Take the data below and copy exactly the lines starting at the one with "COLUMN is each" and finishing at the one with "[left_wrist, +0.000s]", both included.

§

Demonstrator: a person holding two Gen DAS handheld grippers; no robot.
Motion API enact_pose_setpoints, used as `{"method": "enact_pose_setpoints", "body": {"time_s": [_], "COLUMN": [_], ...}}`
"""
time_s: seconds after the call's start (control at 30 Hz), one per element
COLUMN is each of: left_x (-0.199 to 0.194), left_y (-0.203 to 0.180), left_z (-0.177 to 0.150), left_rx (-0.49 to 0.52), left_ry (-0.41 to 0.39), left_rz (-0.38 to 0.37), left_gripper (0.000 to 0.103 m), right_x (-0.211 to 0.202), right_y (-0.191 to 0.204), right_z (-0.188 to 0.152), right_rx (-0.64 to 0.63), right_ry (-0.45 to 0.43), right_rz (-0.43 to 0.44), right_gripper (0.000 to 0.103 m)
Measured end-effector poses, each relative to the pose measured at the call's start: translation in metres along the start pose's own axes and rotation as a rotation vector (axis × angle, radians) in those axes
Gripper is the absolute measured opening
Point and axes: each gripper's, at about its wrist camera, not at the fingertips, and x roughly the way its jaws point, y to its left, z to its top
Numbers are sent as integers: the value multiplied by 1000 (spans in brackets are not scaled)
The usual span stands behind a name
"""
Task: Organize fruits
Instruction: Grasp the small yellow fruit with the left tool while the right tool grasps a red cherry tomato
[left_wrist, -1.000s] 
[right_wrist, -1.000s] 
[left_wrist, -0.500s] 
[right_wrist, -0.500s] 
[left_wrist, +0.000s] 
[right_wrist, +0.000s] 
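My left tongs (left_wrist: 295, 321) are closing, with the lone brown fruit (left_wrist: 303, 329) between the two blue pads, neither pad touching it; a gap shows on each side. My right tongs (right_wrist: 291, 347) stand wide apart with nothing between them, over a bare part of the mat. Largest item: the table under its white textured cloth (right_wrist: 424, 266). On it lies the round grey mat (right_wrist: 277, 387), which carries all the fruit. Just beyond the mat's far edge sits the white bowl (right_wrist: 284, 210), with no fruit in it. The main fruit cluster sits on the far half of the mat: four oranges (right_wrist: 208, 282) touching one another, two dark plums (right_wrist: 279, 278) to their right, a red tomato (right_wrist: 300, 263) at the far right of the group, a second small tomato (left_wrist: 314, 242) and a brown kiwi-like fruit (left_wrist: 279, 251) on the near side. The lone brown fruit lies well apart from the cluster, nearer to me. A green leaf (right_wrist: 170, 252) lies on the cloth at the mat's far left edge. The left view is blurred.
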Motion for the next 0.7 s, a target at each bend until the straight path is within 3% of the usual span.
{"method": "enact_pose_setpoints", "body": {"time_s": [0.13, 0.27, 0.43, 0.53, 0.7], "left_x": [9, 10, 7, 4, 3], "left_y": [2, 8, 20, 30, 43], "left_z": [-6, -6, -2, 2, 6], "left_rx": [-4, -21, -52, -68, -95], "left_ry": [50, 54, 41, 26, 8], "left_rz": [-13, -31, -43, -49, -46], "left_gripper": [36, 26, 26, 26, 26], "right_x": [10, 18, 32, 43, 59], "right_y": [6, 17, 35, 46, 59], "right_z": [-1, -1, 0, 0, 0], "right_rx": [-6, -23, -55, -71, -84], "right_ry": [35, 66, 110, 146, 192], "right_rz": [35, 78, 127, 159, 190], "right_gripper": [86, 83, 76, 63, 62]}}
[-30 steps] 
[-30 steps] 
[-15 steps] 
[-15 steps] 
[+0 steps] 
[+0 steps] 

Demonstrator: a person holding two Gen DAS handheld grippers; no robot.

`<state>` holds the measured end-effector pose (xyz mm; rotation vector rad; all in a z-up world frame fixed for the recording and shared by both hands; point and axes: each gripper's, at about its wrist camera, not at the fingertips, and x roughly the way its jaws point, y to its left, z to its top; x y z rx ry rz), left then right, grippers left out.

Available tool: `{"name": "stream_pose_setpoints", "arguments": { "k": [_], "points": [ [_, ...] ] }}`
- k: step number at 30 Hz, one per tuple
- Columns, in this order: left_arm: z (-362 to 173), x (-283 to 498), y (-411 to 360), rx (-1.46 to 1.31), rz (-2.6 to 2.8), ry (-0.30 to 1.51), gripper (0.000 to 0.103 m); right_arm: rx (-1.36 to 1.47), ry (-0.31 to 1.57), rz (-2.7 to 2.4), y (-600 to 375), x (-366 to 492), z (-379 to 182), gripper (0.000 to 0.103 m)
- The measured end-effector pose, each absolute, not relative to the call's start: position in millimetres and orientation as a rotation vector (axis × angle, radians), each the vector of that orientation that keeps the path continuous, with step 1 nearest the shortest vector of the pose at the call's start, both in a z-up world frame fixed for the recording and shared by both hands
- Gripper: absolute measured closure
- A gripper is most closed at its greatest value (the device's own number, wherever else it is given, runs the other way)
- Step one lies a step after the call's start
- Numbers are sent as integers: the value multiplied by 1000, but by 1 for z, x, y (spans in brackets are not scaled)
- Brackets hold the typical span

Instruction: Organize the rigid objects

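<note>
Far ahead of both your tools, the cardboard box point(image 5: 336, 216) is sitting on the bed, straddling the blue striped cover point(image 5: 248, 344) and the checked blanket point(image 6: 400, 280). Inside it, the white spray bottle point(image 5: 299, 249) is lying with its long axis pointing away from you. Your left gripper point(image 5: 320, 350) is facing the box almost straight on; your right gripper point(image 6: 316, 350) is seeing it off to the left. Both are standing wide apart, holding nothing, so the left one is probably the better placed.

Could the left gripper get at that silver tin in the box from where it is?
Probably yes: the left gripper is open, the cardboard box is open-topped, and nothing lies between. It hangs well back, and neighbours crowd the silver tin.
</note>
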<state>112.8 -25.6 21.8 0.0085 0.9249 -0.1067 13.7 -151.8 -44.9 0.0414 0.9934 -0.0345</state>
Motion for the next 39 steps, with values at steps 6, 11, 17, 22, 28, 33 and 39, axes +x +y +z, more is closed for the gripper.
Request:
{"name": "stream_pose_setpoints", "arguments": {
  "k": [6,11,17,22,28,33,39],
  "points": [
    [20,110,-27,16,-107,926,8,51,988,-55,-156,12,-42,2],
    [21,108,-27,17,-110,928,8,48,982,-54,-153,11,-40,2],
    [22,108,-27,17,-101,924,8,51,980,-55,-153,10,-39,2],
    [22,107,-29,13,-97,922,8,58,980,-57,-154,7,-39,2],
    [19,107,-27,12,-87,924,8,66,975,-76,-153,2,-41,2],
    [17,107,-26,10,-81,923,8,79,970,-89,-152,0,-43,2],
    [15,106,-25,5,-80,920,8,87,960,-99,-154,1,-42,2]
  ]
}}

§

Written response:
COLUMN is each of: left_x (-0.199 to 0.194), left_y (-0.203 to 0.180), left_z (-0.177 to 0.150), left_rx (-0.49 to 0.52), left_ry (-0.41 to 0.39), left_rz (-0.38 to 0.37), left_gripper (0.000 to 0.103 m), right_x (-0.211 to 0.202), right_y (-0.191 to 0.204), right_z (-0.188 to 0.152), right_rx (-0.64 to 0.63), right_ry (-0.45 to 0.43), right_rz (-0.43 to 0.44), right_gripper (0.000 to 0.103 m)
Measured end-effector poses, each relative to the pose measured at the call's start: translation in metres along the start pose's own axes and rotation as a rotation vector (axis × angle, radians) in those axes
Gripper is the absolute measured opening
Point and axes: each gripper's, at about its wrist camera, not at the fingertips, and x roughly the way its jaws point, y to its left, z to its top
Numbers are sent as integers: the value multiplied by 1000 (spans in brackets are not scaled)
The usual span stands behind a name
"""
Task: Organize fruits
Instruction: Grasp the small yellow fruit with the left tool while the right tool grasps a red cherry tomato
[left_wrist, -1.000s] 
[right_wrist, -1.000s] 
[left_wrist, -0.500s] 
[right_wrist, -0.500s] 
[left_wrist, +0.000s] 

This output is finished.